Tam tahliye olacakken, tekrardan senelerce cezaevinde kalmama sebep olan bu şahısa karşı inanın içimde hiçbir kin yok. Ona hakkımı kesinlikle helal ediyorum. Çaresizliğe düşmüş bir insanın maddi imkanlar için onurunu ve şerefini sattığı maalesef ki geçmişte de birçok kez görülmüştür(Yüce ALLAH bizlere bu tip insanlardan olmayı nasip etmesin).

Benim hakkımı helal etmediğim kişiler ise bu teklifi Poyraz’a getiren paralel yapının üyesi olan polisler ve savcılardır. Onlara hem bu dünyada hem Hak dünyada hakkımı helal etmiyorum, etmeyeceğim.

Cezaevlerinde yatan polis yetkililerinin dışarıda ailelerini görünce üzülüyorum. Ancak cezaevinde yatan polislere üzülmüyorum. Bir dostum bana bu konuyla ilgili ne düşünüyorsun? Diye sorduğunda kendisine şunu söylemiştim: Aynı dine mensup tarafların arasında ki tartışmalarda kişilerin söyleyeceği sözler, tartışmayı daha çok alevlendirir. Böyle durumlarda en doğru yöntem, Peygamber Efendimiz’in (S.A.V.) sahih Hadis-i Şerifler’ine başvurmak olacaktır. Peygamber Efendimiz (S.A.V.) bir Hadis-i Şerif’inde şöyle buyuruyor: “Merhamet etmeyene merhamet edilmez.” Onlar bizlere merhamet etmediler. Cezaevinde vefat eden, kanser hastalığına yakalanan, uzunca yıllarını cezaevinde yitiren, Ergenekon, Balyoz ve Askeri Casusluk sanıklarına merhamet etmediler.

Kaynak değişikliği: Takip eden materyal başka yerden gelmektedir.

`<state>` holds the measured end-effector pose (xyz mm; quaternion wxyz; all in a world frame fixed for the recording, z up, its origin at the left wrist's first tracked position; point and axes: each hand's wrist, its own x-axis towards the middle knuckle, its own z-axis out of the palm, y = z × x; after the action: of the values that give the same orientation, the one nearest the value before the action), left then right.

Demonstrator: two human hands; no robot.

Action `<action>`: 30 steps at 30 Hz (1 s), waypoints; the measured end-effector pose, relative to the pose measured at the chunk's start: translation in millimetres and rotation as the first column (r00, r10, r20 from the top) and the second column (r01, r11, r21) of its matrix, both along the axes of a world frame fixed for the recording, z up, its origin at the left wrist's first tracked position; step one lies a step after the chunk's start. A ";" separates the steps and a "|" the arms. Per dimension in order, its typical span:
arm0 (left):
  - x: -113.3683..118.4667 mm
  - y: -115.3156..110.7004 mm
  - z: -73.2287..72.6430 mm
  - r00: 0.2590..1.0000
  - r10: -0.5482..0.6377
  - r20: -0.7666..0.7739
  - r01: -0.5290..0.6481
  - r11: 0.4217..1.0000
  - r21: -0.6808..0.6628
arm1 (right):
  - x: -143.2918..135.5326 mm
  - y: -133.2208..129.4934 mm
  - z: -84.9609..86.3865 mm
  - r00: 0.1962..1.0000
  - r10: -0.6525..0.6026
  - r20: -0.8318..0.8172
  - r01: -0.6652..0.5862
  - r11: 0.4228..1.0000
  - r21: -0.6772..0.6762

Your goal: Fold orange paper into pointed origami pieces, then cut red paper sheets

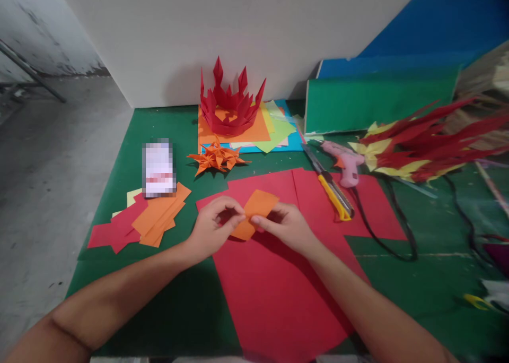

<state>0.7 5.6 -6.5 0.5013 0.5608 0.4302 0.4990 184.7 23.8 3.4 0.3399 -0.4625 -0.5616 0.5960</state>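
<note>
Between my two hands is a piece of orange paper [260, 202], held tilted above the red sheets [278, 288]. My left hand [217, 225] pinches its left edge between thumb and fingertips. On the other side, my right hand [287, 226] grips it with the thumb in front and the fingers behind. Whether the paper has a crease is hard to make out. Left of my hands lies a loose pile of orange strips [161, 217] and red strips [125, 226], with a little yellow showing. Folded orange paper stars [218, 158] rest just beyond my hands.
A red folded-paper crown [228, 111] stands on coloured sheets [254, 132] at the back. To the right lie a yellow cutter [332, 190], a pink glue gun [348, 164] with a black cord [369, 230], and red-yellow paper pieces [421, 140]. A green board [377, 100] stands behind.
</note>
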 end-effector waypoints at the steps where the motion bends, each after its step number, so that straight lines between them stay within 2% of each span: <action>1: 0.2 -0.2 0.2 1.000 -0.004 -0.012 0.004 1.000 0.002 | -0.2 -0.3 0.7 1.000 -0.002 0.010 0.002 1.000 0.002; 7: 3.4 -0.7 1.7 0.998 0.058 0.033 -0.055 0.995 -0.086 | -0.7 0.2 4.9 0.999 -0.016 0.048 0.017 1.000 -0.019; 10: 3.0 -0.1 1.8 0.997 0.071 0.044 -0.067 0.995 -0.069 | -0.6 0.8 4.7 0.999 -0.024 0.038 0.026 0.999 -0.034; 17: -4.0 2.3 3.9 0.974 -0.086 -0.209 0.112 0.987 0.113 | 0.1 1.8 -1.1 1.000 -0.021 0.006 0.022 0.999 -0.036; 23: -2.2 0.3 5.7 0.965 0.008 -0.261 0.024 0.993 0.118 | 1.1 2.2 1.7 0.997 -0.029 0.077 0.032 0.999 -0.044; 30: -1.1 0.4 6.6 0.977 0.001 -0.215 0.012 0.998 0.063 | 0.9 0.4 1.1 0.999 -0.028 0.037 0.031 0.996 -0.088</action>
<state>-0.4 6.0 0.1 0.4351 0.6284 0.4644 0.4474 185.6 24.2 4.5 0.3177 -0.4959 -0.5337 0.6069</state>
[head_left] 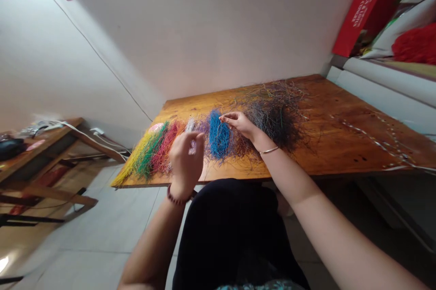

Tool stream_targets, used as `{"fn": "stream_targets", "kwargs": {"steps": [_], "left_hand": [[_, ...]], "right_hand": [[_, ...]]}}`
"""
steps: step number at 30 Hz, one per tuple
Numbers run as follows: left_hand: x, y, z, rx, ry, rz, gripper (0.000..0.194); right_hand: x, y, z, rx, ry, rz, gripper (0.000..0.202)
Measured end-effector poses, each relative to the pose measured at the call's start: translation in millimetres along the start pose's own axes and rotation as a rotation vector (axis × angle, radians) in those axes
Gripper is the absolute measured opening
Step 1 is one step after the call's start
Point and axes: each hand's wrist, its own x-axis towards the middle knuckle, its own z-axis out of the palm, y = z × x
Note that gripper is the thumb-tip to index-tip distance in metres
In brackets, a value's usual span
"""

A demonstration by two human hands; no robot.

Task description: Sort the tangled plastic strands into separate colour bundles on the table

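My left hand (187, 156) is raised over the near side of the table, thumb and fingers curled together; I cannot make out what is in them. My right hand (240, 124) pinches at the upper right edge of a bundle of blue strands (219, 137). Whatever lies between those fingertips is too thin to tell. The strands look like fine wire or thread. Left of the blue bundle lie yellow (135, 156), green (150, 158) and red strands (166, 144), partly behind my left hand. A tangled dark grey heap (277, 124) spreads to the right of my right hand.
The strands lie on a wooden table (335, 135) against a pale wall. White beaded strings (369, 139) are at its right. A red box (364, 8) and white rolls (391, 81) stand beyond. Another wooden table (68, 137) with cables is at the left.
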Motion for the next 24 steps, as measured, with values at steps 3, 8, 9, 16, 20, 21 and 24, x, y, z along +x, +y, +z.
{"fn": "stream_targets", "kwargs": {"steps": [3,8,9,16,20,21,24], "left_hand": [[16,-10,25.5,0.033,-0.060,0.011,0.027],[34,-31,55.7,-0.066,-0.102,-0.080,0.033],[35,-33,58.8,-0.106,-0.107,-0.089,0.035],[32,-34,71.5,-0.216,-0.147,-0.095,0.037],[33,-33,68.4,-0.203,-0.131,-0.069,0.035],[33,-33,66.3,-0.187,-0.129,-0.062,0.034],[31,-29,58.5,-0.144,-0.129,-0.049,0.033]], "right_hand": [[0,0,2,-0.050,-0.020,-0.007,0.041],[-2,-4,4,-0.070,-0.039,-0.016,0.040],[-3,-5,5,-0.074,-0.036,-0.014,0.040],[-3,-6,4,-0.046,-0.040,-0.007,0.039],[-3,-6,5,-0.018,-0.042,-0.002,0.037],[-3,-6,5,-0.011,-0.042,-0.001,0.037],[-5,-8,6,0.014,-0.041,0.006,0.036]]}}
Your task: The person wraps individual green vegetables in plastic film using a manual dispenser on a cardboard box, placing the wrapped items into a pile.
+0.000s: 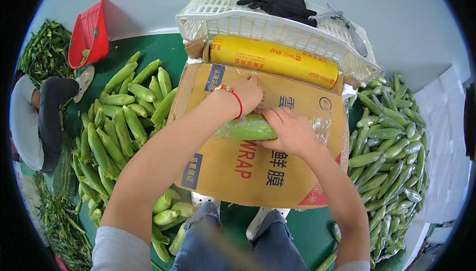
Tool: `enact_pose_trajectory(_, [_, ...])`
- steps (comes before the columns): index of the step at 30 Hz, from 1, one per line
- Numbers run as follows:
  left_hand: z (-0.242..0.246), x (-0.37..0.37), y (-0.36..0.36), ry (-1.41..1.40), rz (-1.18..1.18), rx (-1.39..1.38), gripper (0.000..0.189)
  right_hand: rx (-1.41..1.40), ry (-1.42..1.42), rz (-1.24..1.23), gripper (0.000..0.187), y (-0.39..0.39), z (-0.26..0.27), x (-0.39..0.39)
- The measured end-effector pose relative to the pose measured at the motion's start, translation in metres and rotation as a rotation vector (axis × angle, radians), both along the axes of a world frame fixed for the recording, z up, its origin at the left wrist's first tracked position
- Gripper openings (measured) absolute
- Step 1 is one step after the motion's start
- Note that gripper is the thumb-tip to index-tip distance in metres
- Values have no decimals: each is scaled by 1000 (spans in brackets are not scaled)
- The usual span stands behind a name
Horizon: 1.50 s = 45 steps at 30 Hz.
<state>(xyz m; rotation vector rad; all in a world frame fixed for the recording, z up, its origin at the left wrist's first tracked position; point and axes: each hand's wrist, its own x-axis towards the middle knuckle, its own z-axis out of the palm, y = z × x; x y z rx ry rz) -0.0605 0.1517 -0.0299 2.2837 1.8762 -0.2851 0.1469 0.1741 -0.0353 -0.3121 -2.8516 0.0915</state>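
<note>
A green ear of corn in its husk [249,127], partly covered in clear plastic film, lies across a flattened-topped cardboard box [223,176] before me. My right hand [288,129] grips the ear's right end, thumb below and fingers over it. Just above the ear is my left hand [247,92], with a red cord bracelet at its wrist; its fingers are bent down towards the cardboard, and whether they pinch film cannot be told. Crumpled film [321,127] shows right of my right hand. A yellow roll of cling film [273,61] lies along the box's far edge.
Unwrapped corn [111,137] is heaped at the left, film-wrapped corn [394,152] at the right. Behind the roll, a white plastic basket [230,22] bears black gloves [277,3] and a metal hand tool [347,29]. A red dustpan [89,35] and another person's leg [52,122] are at far left.
</note>
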Motion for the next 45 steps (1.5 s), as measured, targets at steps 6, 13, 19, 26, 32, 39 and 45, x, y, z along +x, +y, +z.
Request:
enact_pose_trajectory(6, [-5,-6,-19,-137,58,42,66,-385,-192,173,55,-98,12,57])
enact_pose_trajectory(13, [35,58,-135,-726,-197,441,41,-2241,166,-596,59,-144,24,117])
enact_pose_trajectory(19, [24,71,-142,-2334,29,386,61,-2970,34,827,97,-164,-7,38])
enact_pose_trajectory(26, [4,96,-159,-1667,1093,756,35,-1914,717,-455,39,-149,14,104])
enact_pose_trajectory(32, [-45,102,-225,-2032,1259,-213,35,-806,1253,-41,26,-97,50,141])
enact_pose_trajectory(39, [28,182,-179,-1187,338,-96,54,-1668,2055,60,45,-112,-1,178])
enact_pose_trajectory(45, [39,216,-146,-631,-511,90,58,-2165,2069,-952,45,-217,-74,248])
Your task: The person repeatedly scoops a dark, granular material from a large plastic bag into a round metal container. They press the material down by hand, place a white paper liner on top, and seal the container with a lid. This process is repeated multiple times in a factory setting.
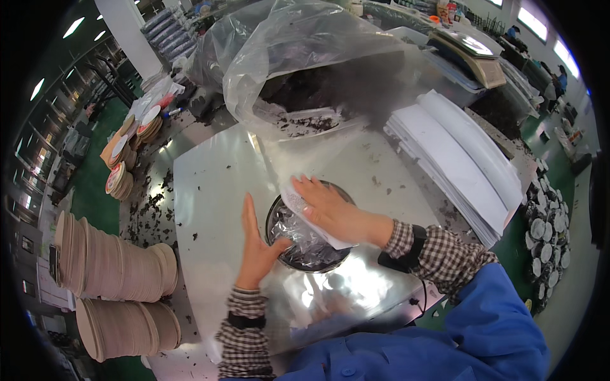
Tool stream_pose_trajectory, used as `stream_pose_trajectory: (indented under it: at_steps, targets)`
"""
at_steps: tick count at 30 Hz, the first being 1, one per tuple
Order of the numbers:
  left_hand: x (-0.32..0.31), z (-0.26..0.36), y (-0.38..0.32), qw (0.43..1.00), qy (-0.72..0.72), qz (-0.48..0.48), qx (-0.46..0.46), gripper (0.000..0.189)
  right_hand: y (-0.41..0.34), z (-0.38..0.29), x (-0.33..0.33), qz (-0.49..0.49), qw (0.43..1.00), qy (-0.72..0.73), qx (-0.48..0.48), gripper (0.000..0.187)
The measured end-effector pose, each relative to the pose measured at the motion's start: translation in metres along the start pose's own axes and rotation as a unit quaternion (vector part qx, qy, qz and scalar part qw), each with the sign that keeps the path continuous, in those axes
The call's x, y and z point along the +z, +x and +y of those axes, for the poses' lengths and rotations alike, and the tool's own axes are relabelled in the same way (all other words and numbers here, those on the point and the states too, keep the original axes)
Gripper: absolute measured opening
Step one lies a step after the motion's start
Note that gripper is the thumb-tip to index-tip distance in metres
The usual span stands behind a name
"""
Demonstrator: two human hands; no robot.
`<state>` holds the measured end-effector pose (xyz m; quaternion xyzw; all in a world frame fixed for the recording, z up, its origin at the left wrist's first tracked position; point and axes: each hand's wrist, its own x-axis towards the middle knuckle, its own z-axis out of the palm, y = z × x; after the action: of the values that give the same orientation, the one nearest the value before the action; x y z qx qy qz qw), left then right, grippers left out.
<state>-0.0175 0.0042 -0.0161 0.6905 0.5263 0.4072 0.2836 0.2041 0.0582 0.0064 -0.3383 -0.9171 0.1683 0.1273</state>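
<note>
A round, dark-rimmed container (316, 272) is at the middle of a shiny metal sheet on the table. Crumpled clear plastic film (296, 233) fills its opening. My right hand (329, 207) lies flat, fingers spread, on a folded white paper (312, 221) that bears print and leans over the film and the container's right part. My left hand (259, 247) is at the container's left edge, its thumb over the rim and its fingers apart and raised. Part of the container is hidden by the paper and my right hand.
Behind stands a large clear plastic bag (305, 43) of dark flaky material. A stack of white paper sheets (457, 162) lies at the right, a scale (467, 52) behind it. Stacked round discs (119, 266) stand at the left. Dark flakes litter the table.
</note>
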Motion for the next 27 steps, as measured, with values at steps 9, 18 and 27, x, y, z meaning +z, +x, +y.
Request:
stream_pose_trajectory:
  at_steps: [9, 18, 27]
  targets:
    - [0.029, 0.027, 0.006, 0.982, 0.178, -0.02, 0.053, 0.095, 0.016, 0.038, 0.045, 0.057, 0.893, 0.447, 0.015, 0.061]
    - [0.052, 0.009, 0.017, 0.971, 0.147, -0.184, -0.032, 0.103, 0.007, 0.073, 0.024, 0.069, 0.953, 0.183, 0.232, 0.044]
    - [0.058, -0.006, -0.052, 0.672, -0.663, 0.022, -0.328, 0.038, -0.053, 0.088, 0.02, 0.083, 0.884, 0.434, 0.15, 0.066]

Ayrıca Gazze’de İsrail ablukasını kaldırmak için oraya giden şehit Furkan’a ve diğer şehitlere, onların ailelerine merhamet etmediler(İsrail’e iletmek üzere şehit ailelerinin telefonlarını dinlediler). Bunun gibi on binlerce sebepten dolayı bizlerin onlara merhamet etmesi, onlar için üzülmesi asla mümkün değildir, dedim.

Gizli tanık Poyraz, tahliyeme birkaç ay kala Ergenekon mahkemesi tarafından aniden dinlemeye karar verilmiş, sadece basit bir piyondu. Onun ifadesiyle tutuklandım. Ancak Yüce ALLAH’a şükürler olsun ki bu şahıs uyuşturucu bağımlısı olduğundan dolayı kendisine 6-7 gün boyunca paralel yapı polislerinin kampa alarak, öğrettikleri olayların hepsini birbirine karıştırarak, ifadesinde verdiği açıklardan dolayı hakkımda farklı mahkemelerde açılan ( bu şahsın ifadeleri yüzünden) tüm davalardan beraat ettim.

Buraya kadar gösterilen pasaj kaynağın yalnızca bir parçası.